3. 十年の修行
灰色魔女、リースはその日、魔女修行を始めてちょうど十年になる。
普通、魔女の修行期間は百年単位だ。しかし、リースの修行は十年目の今日、終了となる。
からくりは、師匠であるクローディアの持つ「時の流れを緩める」という能力にある。
「あんたの修行、ぱっぱと十年くらいで終わらせるわよ」
まさか、ぴったりと有言実行されるとは思わなかった。つくづく、とんでもない魔女の弟子になったものだ。

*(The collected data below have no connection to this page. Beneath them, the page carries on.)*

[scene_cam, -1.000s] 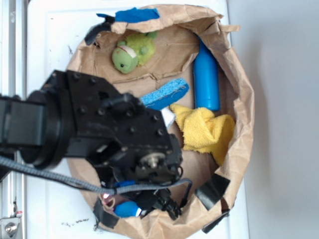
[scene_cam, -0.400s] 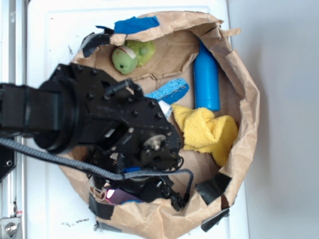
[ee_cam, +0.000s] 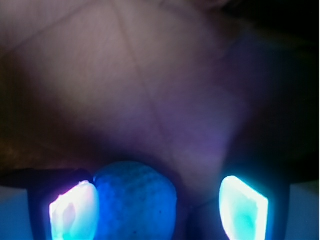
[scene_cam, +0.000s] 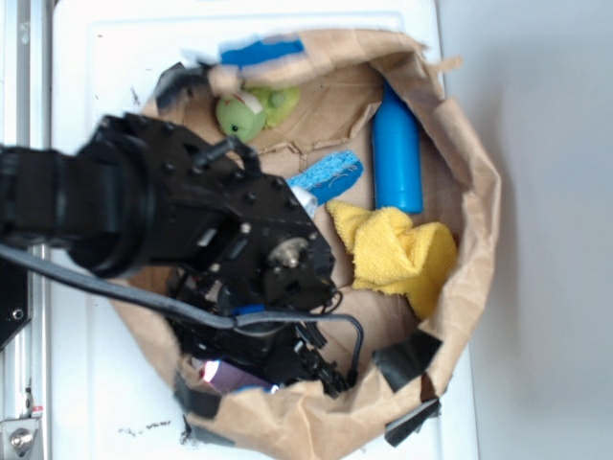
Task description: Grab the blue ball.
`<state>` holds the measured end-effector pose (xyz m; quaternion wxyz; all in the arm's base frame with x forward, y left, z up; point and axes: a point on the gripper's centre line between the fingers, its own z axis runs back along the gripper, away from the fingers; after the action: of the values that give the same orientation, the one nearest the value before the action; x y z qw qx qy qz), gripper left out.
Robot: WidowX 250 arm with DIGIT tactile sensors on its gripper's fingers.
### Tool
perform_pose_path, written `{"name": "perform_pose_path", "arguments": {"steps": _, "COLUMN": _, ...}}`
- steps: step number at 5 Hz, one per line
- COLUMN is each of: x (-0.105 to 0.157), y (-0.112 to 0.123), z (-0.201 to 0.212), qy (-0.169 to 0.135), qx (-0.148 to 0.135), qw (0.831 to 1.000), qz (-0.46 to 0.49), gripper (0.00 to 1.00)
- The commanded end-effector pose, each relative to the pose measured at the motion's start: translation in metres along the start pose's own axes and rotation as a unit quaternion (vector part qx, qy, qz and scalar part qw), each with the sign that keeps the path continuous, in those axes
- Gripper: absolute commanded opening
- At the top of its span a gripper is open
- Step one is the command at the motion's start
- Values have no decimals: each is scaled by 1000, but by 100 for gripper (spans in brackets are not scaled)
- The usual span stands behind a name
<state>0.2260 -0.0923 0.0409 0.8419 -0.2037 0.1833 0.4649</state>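
Note:
In the wrist view the blue ball (ee_cam: 135, 200) sits low between my two glowing fingers, on the brown paper floor of the bag. It touches the left pad (ee_cam: 72, 207), and a dark gap separates it from the right pad (ee_cam: 243, 205). My gripper (ee_cam: 158, 206) is open around the ball. In the exterior view the gripper (scene_cam: 261, 369) reaches down at the bag's near edge, and the black arm (scene_cam: 192, 225) hides the ball.
Inside the crumpled paper bag (scene_cam: 479, 220) lie a green plush toy (scene_cam: 251, 107), a long blue cylinder (scene_cam: 397, 153), a blue sponge block (scene_cam: 328, 175) and a yellow cloth (scene_cam: 397, 251). Black tape (scene_cam: 407, 359) patches the rim. The bag's walls stand close round the gripper.
The ball showed below the gripper one second ago and is now covered by it. The arm has shifted slightly left and up in the picture, and the bag has moved a little.

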Motion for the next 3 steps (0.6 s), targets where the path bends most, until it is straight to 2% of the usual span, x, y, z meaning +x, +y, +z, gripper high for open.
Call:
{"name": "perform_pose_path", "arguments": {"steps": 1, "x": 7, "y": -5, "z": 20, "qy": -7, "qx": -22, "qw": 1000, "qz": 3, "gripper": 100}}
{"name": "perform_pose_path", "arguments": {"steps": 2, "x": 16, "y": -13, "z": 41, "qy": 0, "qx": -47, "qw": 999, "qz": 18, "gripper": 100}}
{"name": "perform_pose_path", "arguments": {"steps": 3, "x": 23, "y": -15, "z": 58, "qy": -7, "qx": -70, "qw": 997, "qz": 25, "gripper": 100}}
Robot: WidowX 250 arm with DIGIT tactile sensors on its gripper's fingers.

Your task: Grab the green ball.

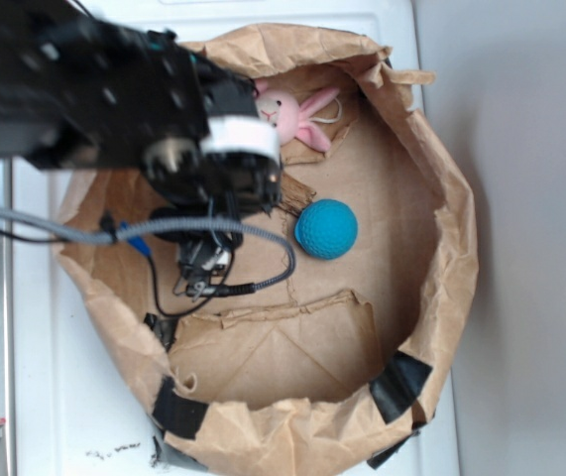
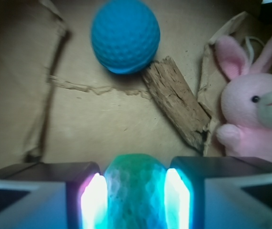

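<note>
— Where's your arm right now?
— Your arm (image 1: 94,94) reaches in from the upper left, wrist bent downward, cable looping beside it.
— And your gripper (image 2: 136,193)?
— Your two glowing fingers (image 2: 94,200) are closed in against the green ball (image 2: 136,188), one pressing each side, so you're holding it.

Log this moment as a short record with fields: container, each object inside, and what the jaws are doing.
container: brown paper bag with rolled-down rim, black tape patches along the rim
green ball: between the two jaws in the wrist view, both pads against its sides
gripper: shut on the green ball; hidden under the arm in the exterior view
blue ball: loose on the bag floor, apart from the jaws
wood piece: lies flat, one end touching the blue ball
pink bunny toy: beside the wood piece, by the bag wall
</note>
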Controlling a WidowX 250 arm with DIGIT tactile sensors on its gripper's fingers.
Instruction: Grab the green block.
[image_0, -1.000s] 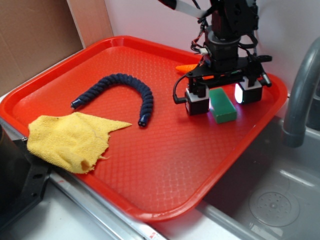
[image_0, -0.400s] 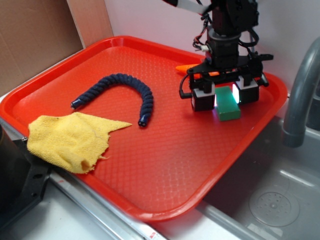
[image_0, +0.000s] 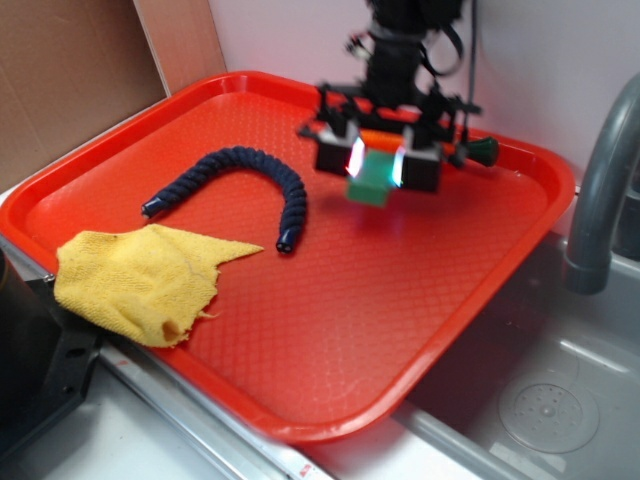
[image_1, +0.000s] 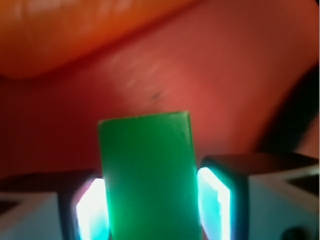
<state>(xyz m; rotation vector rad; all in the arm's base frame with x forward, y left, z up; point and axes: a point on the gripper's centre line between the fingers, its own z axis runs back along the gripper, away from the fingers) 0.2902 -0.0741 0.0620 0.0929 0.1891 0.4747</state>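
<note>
The green block (image_0: 373, 183) hangs above the red tray (image_0: 330, 330), pinched between my two glowing fingers. My gripper (image_0: 377, 164) is shut on it, over the tray's back middle. In the wrist view the green block (image_1: 149, 175) fills the gap between the two lit pads (image_1: 92, 210), both pressed against its sides, with the tray floor below.
A toy carrot (image_0: 470, 152) lies behind the gripper at the tray's back. A dark blue curved rope (image_0: 262, 183) lies mid-tray, a yellow cloth (image_0: 140, 278) drapes over the front left rim. A grey faucet (image_0: 600, 190) and sink (image_0: 540, 400) are on the right.
The fingers closed on the green block, and the gripper lifted it off the tray and carried it left, away from the tray's right rim.
</note>
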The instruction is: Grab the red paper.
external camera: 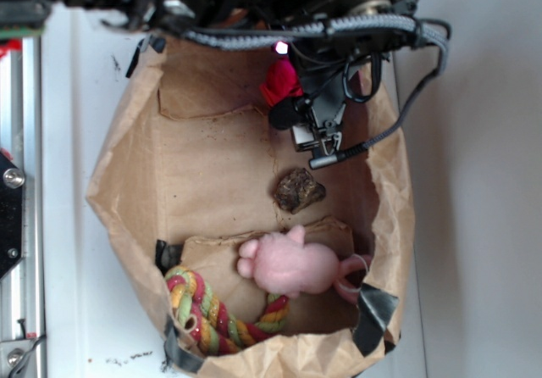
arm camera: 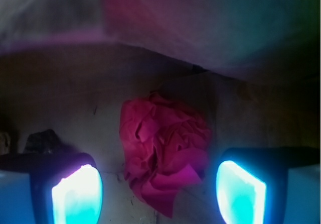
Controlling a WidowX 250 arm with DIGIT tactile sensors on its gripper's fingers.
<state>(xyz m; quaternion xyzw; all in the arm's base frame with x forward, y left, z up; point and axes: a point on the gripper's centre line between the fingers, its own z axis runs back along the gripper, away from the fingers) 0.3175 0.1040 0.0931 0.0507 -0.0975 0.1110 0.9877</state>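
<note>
Pincer spread wide, empty, straddling red paper; wad's long axis runs toward camera.

The exterior view is evenly and brightly lit, the white table close to washed out, while the inside of the brown paper bag lies in soft shade with no hard shadows. A small pink light glows on the arm. The wrist view is dim and hazy with a purple-green colour cast; the fingers glare cyan-white, overexposed and blurred, and only the red paper shows fair detail.
</note>
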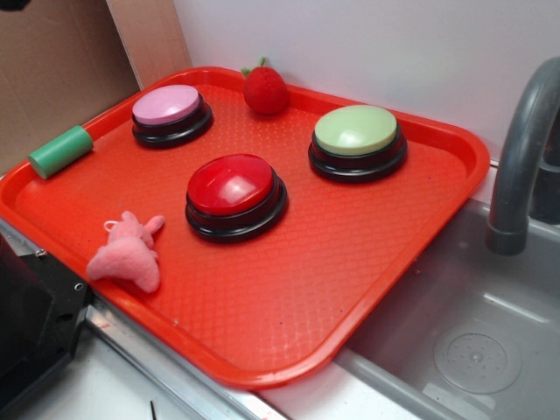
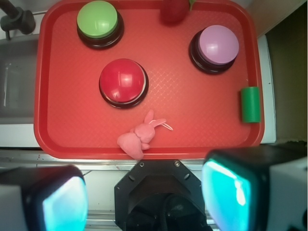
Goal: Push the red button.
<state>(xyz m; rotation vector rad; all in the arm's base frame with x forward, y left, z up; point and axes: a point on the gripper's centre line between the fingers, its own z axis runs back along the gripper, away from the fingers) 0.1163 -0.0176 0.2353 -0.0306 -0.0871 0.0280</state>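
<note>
In the exterior view, the red button (image 1: 234, 185) sits near the middle of the tray (image 1: 350, 289), untouched, with bare tray all round it. The pink button (image 1: 170, 107) is at upper left, the green button (image 1: 357, 131) at upper right, and a strawberry (image 1: 265, 89) lies between them at the far rim. A pink bunny (image 1: 129, 254) lies at the lower left of the tray, and a green cylinder (image 1: 60, 150) rests on the left rim. A sink (image 1: 472, 332) and tap (image 1: 525, 149) fill the right side. My hand is not visible here; I judge the spacing leaves me a clean path down onto the red dome.

In the wrist view I look down from well above. My hand (image 2: 144, 202) frames the bottom of the picture, its two fingers (image 2: 226, 192) spread wide apart with nothing between them. The red button lies left of centre, above the bunny. The green one is at upper left, the pink at upper right. I am not over the red dome yet, so the press is not begun.
</note>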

魔女や精霊などの、永き時を生きる者らからすれば、十年なんて、あっという間だ。
なぜ、能力を使ってまで、こんなに早く修行を終わらせるのか。そこには、この世界の「お偉方」に対抗するクローディアの思惑があることには、さすがにリースは気づかない。
この世界は、三つの空間で形成されている。
「地」には、悪魔と呼ばれる者らが。
「空」には、人や精霊、害のない魔族が。
「天」には、様々な神々、――通称「お偉方」が。
クローディアや、リースの前の姿である、アルテミスは知っていた。
この世界の均衡は、本当はいつ崩れ落ちてもおかしくないほどに、危ういものであることを。